- What you should do -
With the pictures left out, restate every entry word for word.

[Records from a data source]
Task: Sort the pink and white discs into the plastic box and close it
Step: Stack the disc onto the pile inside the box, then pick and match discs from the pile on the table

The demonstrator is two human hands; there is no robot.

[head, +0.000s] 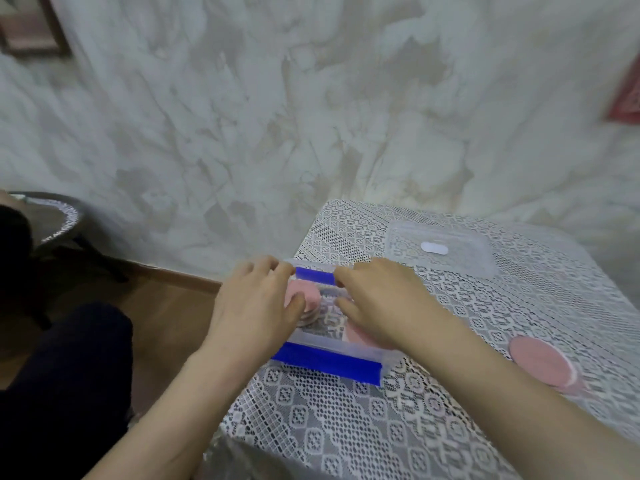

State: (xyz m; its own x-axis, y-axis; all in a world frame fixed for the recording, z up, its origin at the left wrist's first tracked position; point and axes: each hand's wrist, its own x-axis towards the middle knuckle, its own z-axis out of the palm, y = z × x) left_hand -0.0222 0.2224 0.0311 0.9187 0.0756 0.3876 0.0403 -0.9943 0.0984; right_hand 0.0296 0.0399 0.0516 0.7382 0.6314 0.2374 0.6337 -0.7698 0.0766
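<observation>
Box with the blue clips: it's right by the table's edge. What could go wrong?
1. The clear plastic box with blue clips sits at the left edge of the lace-covered table; with left hand and right hand both on it, a nudge might tip it off, spilling the pink discs inside.
2. A loose stack of pink discs lies out on the table; fetching the clear lid now could leave them unsorted.

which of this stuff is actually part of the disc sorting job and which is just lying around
Part of the job:
- plastic box, open
- pink discs in the box
- pink disc stack on the table, outside the box
- clear lid, lying apart behind the box
- left hand and right hand, both at the box

Just lying about:
- lace tablecloth
- stool
- red item on the wall
</observation>
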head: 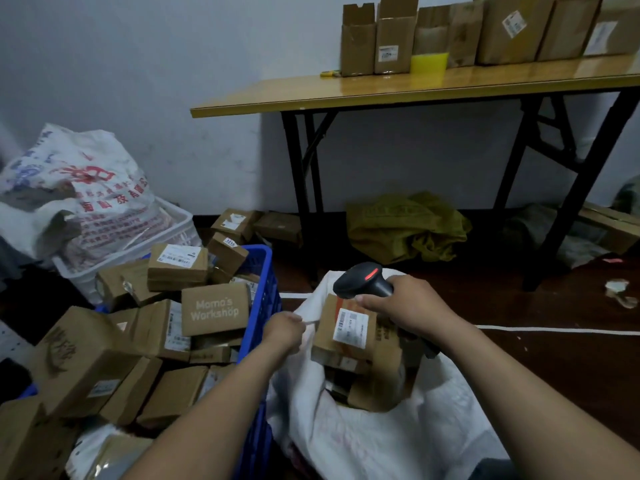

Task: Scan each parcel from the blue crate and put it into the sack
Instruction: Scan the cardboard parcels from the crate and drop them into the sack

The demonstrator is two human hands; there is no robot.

- Finished exercise -
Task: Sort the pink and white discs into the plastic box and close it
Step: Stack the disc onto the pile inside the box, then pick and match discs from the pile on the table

The demonstrator is two human hands; there is no robot.

[head, +0.000s] 

State: (xyz m; its own x-axis, y-axis; all in a world frame fixed for the recording, z up, its origin at the left wrist's first tracked position; point and axes: each hand's wrist, its own x-axis towards the middle knuckle, its own z-axis out of the palm, y = z × x) left_hand -0.0222 0.2224 0.0311 0.9187 0.0756 0.3876 0.0403 -0.9943 0.0984; right_hand 0.0296 0.0399 0.0516 0.7382 0.6314 0.2374 0.6337 -0.7698 0.0766
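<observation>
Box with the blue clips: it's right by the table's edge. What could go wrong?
1. The clear plastic box with blue clips sits at the left edge of the lace-covered table; with left hand and right hand both on it, a nudge might tip it off, spilling the pink discs inside.
2. A loose stack of pink discs lies out on the table; fetching the clear lid now could leave them unsorted.

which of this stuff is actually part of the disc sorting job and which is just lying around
Part of the job:
- plastic box, open
- pink discs in the box
- pink disc stack on the table, outside the box
- clear lid, lying apart behind the box
- left hand and right hand, both at the box

Just lying about:
- lace tablecloth
- stool
- red item on the wall
</observation>
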head: 

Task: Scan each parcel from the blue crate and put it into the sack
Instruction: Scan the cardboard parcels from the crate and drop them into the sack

The demonstrator is two human hands; there is no robot.

No more work is left in this exercise.